The isoflavone genistein (GEN), a biologically active component of soy foods, is associated with reduced breast cancer risk in women who consume soy-rich diets. GEN has been reported to influence many biological processes, of which suppression of cell proliferation and stimulation of apoptosis are considered to be the major pathways underlying its inhibition of tumorigenesis. This study evaluated the mechanism by which diets containing GEN promote mammary epithelial cell death. We report that mammary glands of young adult female rats exposed from gestation day 4 to postnatal day 50, to AIN-93G diets containing as sole protein source, casein (CAS) supplemented with GEN, or soy protein isolate (SPI+) had increased apoptosis, relative to rats fed CAS diet devoid of GEN. Mammary gland proliferation was unaffected by diet. The increased apoptotic index in mammary glands of GEN and SPI+ rats was accompanied by increased levels of the tumor suppressor protein PTEN (phosphatase and tensin homolog deleted in chromosome ten), albeit enhanced mammary expression of the pro-apoptotic p21, Bax and Bok genes was observed only in GEN-fed rats. GEN-induced apoptosis in MCF-7 cells was concomitant with increased PTEN expression, and this was abrogated by PTEN siRNA. MCF-7 cells treated with serum from GEN- or SPI+-fed rats had increased apoptosis as well as increased levels of the PTEN transcript.
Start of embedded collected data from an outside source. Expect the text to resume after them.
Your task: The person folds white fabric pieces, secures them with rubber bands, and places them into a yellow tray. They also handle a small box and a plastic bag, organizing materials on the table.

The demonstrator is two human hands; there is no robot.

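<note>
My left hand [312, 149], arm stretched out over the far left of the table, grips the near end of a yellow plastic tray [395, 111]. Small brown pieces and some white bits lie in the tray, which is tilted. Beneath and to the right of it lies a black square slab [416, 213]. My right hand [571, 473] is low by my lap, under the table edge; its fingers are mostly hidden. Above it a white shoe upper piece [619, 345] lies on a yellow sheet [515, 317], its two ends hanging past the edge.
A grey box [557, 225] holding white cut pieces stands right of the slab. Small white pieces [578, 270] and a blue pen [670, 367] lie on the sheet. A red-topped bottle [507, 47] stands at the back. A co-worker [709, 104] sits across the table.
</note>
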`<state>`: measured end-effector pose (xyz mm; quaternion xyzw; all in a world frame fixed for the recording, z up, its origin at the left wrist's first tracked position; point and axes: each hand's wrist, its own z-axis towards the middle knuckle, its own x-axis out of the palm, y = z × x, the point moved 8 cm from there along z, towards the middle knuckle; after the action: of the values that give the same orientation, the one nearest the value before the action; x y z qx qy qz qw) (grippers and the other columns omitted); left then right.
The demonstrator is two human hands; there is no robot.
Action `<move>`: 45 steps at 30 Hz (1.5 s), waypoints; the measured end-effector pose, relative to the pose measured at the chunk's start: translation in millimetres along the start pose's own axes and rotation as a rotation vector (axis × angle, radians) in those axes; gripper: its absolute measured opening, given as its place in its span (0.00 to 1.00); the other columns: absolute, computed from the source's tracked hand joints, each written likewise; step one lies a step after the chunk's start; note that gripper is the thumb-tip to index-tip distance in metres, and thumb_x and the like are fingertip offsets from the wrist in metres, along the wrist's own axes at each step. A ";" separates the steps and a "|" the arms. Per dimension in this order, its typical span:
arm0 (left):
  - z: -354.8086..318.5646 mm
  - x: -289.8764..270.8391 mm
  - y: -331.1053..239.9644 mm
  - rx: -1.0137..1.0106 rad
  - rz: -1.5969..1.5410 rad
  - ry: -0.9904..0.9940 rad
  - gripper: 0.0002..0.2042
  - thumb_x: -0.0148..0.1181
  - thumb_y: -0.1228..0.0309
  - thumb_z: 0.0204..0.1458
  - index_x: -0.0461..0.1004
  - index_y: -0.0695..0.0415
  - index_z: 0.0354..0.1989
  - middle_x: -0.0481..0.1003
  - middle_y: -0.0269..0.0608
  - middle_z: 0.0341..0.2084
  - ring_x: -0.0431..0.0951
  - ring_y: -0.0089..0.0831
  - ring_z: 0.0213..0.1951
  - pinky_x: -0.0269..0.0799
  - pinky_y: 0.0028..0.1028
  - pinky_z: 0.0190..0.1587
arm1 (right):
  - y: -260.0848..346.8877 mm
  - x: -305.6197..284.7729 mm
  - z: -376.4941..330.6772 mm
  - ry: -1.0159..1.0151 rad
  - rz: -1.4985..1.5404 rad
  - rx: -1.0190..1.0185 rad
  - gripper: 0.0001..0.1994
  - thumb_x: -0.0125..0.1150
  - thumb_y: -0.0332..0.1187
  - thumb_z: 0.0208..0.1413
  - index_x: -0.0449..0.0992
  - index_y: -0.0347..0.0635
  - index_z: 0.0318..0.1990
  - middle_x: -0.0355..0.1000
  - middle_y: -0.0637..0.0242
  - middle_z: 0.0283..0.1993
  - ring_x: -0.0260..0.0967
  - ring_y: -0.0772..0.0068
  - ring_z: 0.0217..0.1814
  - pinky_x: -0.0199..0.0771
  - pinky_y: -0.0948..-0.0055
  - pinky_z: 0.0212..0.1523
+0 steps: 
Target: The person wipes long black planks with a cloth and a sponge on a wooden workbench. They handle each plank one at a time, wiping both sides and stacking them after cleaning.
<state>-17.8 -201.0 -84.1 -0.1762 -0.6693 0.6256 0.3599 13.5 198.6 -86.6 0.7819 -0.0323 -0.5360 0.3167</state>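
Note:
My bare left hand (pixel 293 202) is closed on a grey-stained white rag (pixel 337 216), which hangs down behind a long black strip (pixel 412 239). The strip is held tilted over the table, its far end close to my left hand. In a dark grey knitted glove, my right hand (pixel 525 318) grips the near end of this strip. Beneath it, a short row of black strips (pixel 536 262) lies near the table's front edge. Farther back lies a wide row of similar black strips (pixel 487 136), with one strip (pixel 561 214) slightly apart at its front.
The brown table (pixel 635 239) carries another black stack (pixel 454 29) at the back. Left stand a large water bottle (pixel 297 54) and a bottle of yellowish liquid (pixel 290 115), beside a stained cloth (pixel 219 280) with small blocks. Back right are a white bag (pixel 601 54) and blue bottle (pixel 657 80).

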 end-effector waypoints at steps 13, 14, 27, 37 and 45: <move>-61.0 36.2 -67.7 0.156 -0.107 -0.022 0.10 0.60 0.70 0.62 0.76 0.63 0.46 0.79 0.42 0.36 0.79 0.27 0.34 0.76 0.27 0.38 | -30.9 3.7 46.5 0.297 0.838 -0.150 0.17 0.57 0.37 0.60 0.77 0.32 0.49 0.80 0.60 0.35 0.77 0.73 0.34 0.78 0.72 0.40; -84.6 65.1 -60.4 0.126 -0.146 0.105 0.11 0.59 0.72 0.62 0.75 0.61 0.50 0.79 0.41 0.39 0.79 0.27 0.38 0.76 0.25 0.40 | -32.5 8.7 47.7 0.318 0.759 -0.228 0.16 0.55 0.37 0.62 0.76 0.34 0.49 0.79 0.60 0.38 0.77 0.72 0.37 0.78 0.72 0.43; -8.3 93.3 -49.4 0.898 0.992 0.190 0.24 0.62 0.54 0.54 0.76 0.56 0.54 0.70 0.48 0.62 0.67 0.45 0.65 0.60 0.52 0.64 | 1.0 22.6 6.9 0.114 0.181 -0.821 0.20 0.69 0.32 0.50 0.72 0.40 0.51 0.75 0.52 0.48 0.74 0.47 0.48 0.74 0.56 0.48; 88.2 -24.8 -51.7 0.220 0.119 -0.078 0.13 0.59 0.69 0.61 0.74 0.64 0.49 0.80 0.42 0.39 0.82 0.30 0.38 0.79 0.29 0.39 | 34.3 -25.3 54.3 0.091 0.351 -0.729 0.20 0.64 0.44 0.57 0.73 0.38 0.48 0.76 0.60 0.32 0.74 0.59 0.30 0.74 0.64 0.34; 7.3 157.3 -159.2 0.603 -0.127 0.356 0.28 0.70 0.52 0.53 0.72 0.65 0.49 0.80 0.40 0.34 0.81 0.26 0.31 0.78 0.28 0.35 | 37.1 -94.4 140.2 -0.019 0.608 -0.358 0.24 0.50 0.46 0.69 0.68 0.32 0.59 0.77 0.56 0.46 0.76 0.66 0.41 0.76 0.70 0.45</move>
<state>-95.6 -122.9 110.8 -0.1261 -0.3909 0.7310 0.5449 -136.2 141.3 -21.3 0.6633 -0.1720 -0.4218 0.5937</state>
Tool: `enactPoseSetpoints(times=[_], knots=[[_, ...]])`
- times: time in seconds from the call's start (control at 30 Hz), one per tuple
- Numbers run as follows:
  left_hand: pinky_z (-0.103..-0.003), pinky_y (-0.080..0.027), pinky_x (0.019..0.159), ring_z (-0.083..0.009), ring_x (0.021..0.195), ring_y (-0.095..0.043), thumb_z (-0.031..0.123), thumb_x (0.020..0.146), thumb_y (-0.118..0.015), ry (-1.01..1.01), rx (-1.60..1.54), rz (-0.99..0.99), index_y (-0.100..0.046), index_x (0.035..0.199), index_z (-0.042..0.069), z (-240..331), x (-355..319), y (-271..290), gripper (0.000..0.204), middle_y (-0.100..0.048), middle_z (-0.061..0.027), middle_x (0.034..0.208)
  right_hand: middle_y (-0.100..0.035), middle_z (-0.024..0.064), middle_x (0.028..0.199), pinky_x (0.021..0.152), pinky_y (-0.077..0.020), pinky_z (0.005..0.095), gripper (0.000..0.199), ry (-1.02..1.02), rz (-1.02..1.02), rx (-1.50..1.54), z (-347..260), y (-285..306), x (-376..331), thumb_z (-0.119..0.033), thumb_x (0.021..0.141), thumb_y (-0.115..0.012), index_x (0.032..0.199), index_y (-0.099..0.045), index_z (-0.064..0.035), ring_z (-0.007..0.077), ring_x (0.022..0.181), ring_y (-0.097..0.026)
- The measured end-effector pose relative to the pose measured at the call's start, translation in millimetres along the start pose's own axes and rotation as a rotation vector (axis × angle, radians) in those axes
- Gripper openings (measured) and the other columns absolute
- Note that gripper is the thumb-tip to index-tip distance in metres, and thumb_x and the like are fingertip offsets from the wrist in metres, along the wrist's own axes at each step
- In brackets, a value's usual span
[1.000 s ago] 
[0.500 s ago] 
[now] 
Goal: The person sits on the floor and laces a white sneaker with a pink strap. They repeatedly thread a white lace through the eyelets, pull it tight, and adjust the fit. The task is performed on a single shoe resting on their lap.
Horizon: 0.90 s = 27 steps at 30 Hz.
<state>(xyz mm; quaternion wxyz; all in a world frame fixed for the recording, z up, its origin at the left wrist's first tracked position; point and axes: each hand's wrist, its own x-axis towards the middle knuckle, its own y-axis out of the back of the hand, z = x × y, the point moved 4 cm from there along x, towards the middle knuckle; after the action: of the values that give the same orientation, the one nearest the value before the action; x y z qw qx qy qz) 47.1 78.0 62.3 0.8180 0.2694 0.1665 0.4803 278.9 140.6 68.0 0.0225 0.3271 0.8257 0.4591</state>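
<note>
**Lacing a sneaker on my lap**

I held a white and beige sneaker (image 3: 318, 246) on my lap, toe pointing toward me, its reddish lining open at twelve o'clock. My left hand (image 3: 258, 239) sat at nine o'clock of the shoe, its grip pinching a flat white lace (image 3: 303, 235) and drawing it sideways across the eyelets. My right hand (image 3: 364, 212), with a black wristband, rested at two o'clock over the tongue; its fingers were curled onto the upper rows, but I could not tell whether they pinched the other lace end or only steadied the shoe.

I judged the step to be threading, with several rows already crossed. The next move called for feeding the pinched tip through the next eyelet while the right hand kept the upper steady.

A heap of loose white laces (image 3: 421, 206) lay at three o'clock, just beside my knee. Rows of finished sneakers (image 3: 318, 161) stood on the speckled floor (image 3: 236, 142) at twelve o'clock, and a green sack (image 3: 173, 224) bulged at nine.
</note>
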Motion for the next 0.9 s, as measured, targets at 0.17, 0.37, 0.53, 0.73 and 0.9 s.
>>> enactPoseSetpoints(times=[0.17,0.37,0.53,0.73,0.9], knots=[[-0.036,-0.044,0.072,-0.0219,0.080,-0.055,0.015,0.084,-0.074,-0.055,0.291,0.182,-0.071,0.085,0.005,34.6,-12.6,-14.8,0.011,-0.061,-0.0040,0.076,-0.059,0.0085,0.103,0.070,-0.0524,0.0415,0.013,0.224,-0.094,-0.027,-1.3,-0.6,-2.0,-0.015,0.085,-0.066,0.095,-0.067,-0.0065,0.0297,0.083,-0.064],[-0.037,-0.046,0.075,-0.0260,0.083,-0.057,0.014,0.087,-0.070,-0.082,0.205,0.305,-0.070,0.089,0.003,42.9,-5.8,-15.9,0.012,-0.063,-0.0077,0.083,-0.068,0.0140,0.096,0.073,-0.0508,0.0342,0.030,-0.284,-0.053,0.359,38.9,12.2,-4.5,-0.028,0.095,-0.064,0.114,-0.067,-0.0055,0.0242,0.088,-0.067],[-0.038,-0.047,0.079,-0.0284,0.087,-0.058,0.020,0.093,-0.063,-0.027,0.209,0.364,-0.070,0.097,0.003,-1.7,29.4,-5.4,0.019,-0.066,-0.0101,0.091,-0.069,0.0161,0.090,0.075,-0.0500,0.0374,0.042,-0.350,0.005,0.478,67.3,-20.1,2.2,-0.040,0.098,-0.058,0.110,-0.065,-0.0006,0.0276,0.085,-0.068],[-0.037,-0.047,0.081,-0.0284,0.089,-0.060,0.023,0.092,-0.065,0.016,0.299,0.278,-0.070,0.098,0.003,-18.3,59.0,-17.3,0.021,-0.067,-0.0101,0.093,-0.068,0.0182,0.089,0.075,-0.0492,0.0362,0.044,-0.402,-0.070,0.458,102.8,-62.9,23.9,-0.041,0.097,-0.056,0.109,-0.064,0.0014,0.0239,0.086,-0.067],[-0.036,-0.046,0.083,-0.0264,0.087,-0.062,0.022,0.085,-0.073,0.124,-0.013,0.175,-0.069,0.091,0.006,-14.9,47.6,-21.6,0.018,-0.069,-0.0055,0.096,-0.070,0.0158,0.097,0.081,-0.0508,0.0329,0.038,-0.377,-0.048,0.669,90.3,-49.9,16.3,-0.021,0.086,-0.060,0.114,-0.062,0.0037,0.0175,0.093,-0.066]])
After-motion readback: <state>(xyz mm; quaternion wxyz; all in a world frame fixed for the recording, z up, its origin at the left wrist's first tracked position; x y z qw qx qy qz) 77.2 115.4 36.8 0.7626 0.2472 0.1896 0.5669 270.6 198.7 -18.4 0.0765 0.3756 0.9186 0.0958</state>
PTEN siRNA attenuated the increased apoptotic response of MCF-7 cells to serum from rats fed SPI+ or GEN, although the inhibition to basal (CAS serum) apoptotic levels was achieved only for cells treated with GEN serum. Decreased p21 and Bok gene expression accompanied the inhibition of apoptosis by PTEN siRNA. Data implicate PTEN in the induction of apoptosis by GEN and suggest that the promotion of apoptosis leading to inhibition of tumorigenesis in vivo by diets containing GEN may also involve the distinct activities of yet unknown GEN metabolite(s) and/or other systemic factors induced by GEN.